The Symmetries of the Bandit Update Rule¶
Let's inventory the symmetries we have.
1. Time-translation invariance. The update rule $f(\theta, r)$ is the same at every step. It doesn't know what step number it is. If $r = 1$ at step 5, the update is $\alpha \to \alpha + 1$. If $r = 1$ at step 5000, same thing.
2. Permutation symmetry of the prior. Before any evidence, all arms start at Beta(1, 1). The system doesn't distinguish between arms a priori. This symmetry breaks as evidence arrives (different arms accumulate different evidence), but the prior is perfectly symmetric.
3. Reparameterization invariance. The Fisher metric is the unique Riemannian metric invariant under sufficient statistics (Chentsov's theorem, Chapter 1). The geometry doesn't depend on how you parameterize the distributions.
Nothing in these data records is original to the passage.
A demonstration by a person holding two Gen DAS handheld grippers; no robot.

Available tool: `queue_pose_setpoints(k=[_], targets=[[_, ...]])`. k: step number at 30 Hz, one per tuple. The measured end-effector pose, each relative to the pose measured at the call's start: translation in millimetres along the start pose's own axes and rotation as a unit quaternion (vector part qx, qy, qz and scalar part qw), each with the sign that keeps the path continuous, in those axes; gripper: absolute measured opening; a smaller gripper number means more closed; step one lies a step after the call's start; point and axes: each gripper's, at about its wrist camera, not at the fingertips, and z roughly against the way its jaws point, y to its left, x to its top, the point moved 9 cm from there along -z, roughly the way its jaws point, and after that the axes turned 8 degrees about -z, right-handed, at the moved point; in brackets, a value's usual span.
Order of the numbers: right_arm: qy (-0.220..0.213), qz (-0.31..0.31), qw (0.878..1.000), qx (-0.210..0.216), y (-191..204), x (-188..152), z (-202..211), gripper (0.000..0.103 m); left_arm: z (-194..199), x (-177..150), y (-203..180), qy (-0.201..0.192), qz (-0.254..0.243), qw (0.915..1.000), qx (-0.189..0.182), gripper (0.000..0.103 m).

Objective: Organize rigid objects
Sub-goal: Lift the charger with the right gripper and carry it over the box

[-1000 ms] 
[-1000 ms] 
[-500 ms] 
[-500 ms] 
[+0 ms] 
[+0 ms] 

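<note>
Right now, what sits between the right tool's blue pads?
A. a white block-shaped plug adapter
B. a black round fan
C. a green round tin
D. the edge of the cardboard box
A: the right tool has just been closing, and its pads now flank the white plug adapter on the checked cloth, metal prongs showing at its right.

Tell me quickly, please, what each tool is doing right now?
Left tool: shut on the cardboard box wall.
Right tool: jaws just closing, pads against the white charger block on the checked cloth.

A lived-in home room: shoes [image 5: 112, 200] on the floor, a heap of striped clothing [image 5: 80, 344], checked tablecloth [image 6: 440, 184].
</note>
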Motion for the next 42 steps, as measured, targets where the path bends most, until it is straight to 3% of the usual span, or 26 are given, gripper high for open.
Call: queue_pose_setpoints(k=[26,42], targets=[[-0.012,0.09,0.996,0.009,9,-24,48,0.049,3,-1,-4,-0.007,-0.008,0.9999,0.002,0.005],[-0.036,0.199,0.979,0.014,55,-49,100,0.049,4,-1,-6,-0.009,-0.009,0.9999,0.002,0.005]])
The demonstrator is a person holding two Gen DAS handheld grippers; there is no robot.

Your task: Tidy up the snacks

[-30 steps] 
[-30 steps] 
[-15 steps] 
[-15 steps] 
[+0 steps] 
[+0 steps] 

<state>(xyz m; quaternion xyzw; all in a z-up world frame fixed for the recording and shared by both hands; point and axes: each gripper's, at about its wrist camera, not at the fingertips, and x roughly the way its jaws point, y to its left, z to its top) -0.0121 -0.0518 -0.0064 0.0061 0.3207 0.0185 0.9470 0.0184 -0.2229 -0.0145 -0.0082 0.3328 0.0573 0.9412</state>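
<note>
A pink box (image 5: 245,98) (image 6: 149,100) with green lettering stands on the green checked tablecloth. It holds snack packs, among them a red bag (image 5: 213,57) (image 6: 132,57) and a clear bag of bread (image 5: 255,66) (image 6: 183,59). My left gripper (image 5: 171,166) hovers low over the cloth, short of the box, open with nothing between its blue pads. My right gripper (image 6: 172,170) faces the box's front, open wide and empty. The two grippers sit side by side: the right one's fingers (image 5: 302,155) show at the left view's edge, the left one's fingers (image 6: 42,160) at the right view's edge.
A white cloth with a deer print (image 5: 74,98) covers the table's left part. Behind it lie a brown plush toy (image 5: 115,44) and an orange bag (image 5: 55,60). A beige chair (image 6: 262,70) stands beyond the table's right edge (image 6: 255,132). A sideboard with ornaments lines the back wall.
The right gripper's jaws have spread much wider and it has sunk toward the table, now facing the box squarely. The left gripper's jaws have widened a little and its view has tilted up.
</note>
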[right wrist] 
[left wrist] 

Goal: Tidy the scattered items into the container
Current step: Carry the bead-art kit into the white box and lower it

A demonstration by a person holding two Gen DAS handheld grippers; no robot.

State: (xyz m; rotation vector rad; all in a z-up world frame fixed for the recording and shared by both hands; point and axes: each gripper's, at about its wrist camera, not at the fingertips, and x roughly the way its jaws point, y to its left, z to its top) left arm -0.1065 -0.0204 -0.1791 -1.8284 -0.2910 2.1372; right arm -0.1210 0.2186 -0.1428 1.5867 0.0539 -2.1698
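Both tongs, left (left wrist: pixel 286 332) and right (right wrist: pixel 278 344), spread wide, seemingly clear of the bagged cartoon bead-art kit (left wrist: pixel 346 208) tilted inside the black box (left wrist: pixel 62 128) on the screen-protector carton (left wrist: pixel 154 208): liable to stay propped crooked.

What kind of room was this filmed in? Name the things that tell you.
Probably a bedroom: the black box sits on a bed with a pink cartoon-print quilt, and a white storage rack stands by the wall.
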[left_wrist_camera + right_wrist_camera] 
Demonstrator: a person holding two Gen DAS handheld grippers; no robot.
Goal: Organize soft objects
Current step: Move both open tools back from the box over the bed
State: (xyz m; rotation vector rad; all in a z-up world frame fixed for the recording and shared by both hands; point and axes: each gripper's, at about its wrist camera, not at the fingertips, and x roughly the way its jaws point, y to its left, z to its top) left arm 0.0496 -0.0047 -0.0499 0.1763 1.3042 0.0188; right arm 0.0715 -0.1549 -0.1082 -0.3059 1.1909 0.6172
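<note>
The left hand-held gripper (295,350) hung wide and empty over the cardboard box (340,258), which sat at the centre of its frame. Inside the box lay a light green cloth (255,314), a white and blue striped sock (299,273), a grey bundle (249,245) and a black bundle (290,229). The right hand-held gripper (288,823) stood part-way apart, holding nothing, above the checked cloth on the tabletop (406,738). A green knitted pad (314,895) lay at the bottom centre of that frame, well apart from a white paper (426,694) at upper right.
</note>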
This is analogous to general covariance in general relativity: the laws of physics don't depend on your choice of coordinates.
Symmetry 1: Time-Invariance and the Hamiltonian¶
For a system with time-translation invariance, Noether's theorem gives us a conserved Hamiltonian: the "energy" of the system.
For geodesic flow on the Beta manifold, the Hamiltonian is:
$$H(\alpha, \beta, p_\alpha, p_\beta) = \frac{1}{2} G^{ij} p_i p_j$$
where $G^{ij}$ is the inverse Fisher metric and $p_i$ are the conjugate momenta (cotangent vectors).
import numpy as np
from scipy.special import polygamma
def fisher_metric(alpha, beta):
psi1_a = polygamma(1, alpha)
psi1_b = polygamma(1, beta)
psi1_ab = polygamma(1, alpha + beta)
return np.array([
[psi1_a - psi1_ab, -psi1_ab],
[-psi1_ab, psi1_b - psi1_ab]
])
def hamiltonian(alpha, beta, p_alpha, p_beta):
"""Hamiltonian for geodesic flow on the Beta manifold.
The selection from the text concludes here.